Tennis court paint is a special 100% acrylic coating engineered to withstand the rigors of aggressive foot traffic inherent in competitive tennis, basketball, pickleball and other court sports. It is also designed to be non-slip, even when wet.
Let’s first clear up any confusion between what many of you know as tennis court paint, or painting a tennis court and the terms our industry uses. The tennis court construction and service industry calls tennis court paint, “court coating”, or “tennis court surfacing material”. The industry term for re-painting a tennis court is, “tennis court resurfacing”. Many confuse this latter term with more extensive projects, such as repaving a court or court reconstruction. Resurfacing is just patching, re-painting and re-lining. The industry term for painting a tennis court that has never been painted is simply, “tennis court surfacing”.
Another confusing industry term for one tennis court surfacing product made to smooth and fill bare asphalt, a heavily patched court surface, or any other rough surface is, “Resurfacer”. Of course, a quick search in your dictionary will reveal this is not a recognized word, but the tennis industry made it our own over 60 years ago. This (Resurfacer) product is colored either black or neutral. Its richness in fibers and sand give it filling qualities far superior to color-coatings, but it doesn’t have enough pigment to be used as a final coat. It is also not a primer, even though it is sometimes referred to as a, “base coat”. Two to three coats of a high-quality tennis court color-coating create enough opacity to adequately cover your old surface, without Resurfacer, even if you are changing court colors. Resurfacer also does not help the color-coatings stick better to your old tennis court surface. Good tennis court paint (color-coating) does not need priming in the traditional sense. Color-coatings have the same, if not better, adhesion qualities as Resurfacer. In summary, Resurfacer has no other function than to fill the roughness of an existing surface. If you don’t have a rough surface, don’t waste money on a Resurfacer base coat.
A STEP BY STEP GUIDE FOR TENNIS COURT SURFACING AND RESURFACING
Planning: Our experts are available to offer free planning assistance for your tennis court project. To help our experts provide the most relevant advice, your first step should be to take 10 to 20 pictures of your court and email or text them to us (call or email for a cell phone to text pictures). Take a few pictures of the overall court and then take some close-ups of your problem areas (cracks, low spots, rough areas, etc.). Dropping a coin in your close-up shots will provide helpful perspective. Then let’s talk about your expectations, your budget, and the logistics for doing this work yourself.
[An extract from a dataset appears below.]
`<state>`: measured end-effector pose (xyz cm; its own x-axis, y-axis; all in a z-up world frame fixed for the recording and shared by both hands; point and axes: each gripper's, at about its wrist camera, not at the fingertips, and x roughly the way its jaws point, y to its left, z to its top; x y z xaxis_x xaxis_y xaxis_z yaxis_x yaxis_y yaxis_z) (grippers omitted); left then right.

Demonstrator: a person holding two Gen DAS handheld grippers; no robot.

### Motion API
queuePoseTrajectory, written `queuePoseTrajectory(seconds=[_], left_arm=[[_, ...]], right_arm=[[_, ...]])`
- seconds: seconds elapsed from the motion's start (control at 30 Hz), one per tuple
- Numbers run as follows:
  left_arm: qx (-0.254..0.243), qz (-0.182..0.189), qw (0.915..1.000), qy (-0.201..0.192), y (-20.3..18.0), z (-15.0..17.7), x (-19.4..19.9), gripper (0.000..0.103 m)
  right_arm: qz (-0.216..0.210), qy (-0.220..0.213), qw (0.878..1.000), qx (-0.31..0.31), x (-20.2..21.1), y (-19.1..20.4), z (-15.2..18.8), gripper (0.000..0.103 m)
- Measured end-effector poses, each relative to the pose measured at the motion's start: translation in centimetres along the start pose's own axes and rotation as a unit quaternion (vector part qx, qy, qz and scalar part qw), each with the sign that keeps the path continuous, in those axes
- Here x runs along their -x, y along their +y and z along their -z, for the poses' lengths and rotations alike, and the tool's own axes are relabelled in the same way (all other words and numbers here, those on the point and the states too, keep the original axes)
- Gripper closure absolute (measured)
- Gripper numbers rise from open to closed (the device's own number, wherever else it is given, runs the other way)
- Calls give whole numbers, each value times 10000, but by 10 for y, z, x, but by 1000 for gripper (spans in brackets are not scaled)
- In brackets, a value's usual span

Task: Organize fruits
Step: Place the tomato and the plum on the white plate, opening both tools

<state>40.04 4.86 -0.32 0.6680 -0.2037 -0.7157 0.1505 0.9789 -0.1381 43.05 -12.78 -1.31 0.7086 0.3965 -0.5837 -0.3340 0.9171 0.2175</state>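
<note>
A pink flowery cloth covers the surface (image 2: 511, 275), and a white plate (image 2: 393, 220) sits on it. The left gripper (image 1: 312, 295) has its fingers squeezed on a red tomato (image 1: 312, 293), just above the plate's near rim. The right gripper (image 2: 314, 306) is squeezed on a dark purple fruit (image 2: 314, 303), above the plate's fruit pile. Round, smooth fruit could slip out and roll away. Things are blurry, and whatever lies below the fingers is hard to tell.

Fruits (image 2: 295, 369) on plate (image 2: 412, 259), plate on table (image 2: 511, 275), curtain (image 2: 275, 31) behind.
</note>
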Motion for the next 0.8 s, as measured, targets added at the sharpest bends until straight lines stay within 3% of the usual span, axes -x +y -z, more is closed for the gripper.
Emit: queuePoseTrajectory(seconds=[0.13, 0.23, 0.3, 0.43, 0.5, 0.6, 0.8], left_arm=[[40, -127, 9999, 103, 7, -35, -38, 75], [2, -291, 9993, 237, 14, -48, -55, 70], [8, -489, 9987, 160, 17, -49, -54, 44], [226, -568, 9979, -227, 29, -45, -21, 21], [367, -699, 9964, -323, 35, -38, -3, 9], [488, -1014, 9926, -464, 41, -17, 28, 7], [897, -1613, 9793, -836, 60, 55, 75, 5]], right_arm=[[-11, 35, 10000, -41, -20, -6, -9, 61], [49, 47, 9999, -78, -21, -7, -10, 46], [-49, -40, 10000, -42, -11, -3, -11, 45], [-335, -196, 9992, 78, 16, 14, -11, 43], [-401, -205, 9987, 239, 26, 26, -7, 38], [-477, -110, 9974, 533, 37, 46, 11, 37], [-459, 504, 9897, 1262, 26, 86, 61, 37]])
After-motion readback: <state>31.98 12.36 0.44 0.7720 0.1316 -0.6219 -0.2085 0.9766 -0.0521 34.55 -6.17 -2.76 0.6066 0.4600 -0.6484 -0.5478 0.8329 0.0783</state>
If you prefer not to contact us for personal assistance, we recommend you visit a few of our pages filled with all the planning information and resources you will need: ‘How-To Information’, 'Estimate Forms', ‘DIY Resources’, and ‘DIY Videos’. The following information is an overview of phases of a complete tennis court resurfacing or surfacing project.
Inspection: Draw a diagram of your court or request one from us. Carefully walk the court when it is dry, sketching in the areas that will need to be patched or otherwise addressed before applying any coatings. Some of the imperfections you will be looking for are:
The next inspection step is to flood the court with a garden hose or wait for the next good rain. One hour after flooding you should walk the court with a big yellow carpenter’s crayon in one hand and a nickel in the other. One hour is enough time for the negligible surface water to dry, leaving only the deeper standing water that could eventually degrade your new color-coatings. You will know if an area holding water is a potential problem by dropping the nickel into the middle of the puddle. If the standing water covers the top of the nickel it is a bona fide “Birdbath” (another strange term the tennis court industry has adopted). This simply means water will stand in this area long enough to allow mildew (algae) to grow, which will eventually eat away the coatings prematurely. This standing water also increases the time before play can resume or causes extra work to remove it to speed drying.
When you find a birdbath (puddle that covers the nickel), take the yellow crayon and mark around its outer edge. After all the birdbaths are all marked, sketch them on your diagram, making note of the approximate dimensions and depth of each. We use a nickel because it is a little less than 1/8” thick. The U.S.T.A. (United States Tennis Association) has deemed any water, 1/8” or deeper, standing in an area, one hour after flooding, to be a flaw needing repair for the reasons stated in the previous paragraph.
You now have the information necessary to accurately estimate the labor and materials required to prepare the court for surface coatings. You can call or email this information to us for a quote or you can use one of our interactive estimates to estimate the materials required. For labor requirements, you need to contact us via email or phone. We will be more than happy to help.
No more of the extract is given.